───── Supplied information ─────

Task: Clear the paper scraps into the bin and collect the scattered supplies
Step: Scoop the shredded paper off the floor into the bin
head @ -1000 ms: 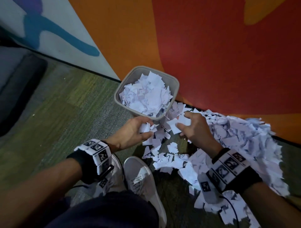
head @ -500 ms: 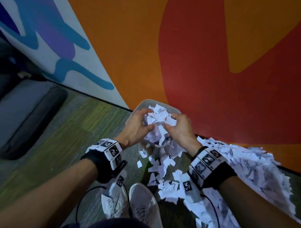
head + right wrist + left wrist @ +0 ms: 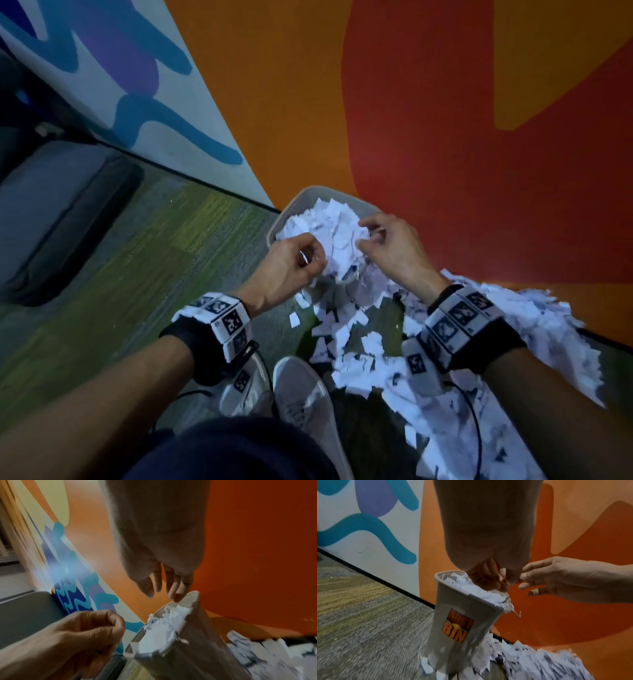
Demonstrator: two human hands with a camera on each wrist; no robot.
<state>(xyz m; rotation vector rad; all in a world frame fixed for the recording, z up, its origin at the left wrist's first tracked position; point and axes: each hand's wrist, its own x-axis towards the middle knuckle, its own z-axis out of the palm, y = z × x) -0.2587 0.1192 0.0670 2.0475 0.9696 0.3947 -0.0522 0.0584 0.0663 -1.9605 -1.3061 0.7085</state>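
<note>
Paper scraps [image 3: 337,226], white and ragged, heap the tapered grey bin [image 3: 462,609].

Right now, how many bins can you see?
1: the grey bin stands against the orange wall, heaped with paper scraps, under both hands. Others may sit outside view.

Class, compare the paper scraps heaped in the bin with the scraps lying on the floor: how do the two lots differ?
The scraps in the bin form one compact mound rising above the rim of the grey bin; the scraps on the floor spread loosely along the wall. The bin's lot sits under both hands; the floor lot lies beside the shoes. The floor lot covers far more area. Both are small white torn pieces.
</note>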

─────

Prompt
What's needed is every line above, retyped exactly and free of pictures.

Task output
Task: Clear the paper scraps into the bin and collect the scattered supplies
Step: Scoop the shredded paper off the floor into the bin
head @ -1000 ms: 
head @ -500 ms: 
head + right wrist + left wrist @ +0 ms: 
Demonstrator: two human hands with a camera on each wrist; no robot.
<state>(xyz m; rotation vector rad; all in a world frame fixed for the recording, z up, its origin at the left wrist's first tracked position; point and axes: each hand's wrist, its own x-axis towards the middle knuckle, its own z-axis out of the palm, y = z × x) -0.2587 0.1192 0.0670 2.0475 0.9696 0.3947 -0.0522 0.0584 0.0663 -1.9605 -1.3061 0.7085</state>
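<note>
Paper scraps [image 3: 337,226], white and ragged, heap the tapered grey bin [image 3: 462,609].

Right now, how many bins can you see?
1: the grey bin stands against the orange wall, heaped with paper scraps, under both hands. Others may sit outside view.

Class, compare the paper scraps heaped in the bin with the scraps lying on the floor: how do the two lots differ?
The scraps in the bin form one compact mound rising above the rim of the grey bin; the scraps on the floor spread loosely along the wall. The bin's lot sits under both hands; the floor lot lies beside the shoes. The floor lot covers far more area. Both are small white torn pieces.
</note>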

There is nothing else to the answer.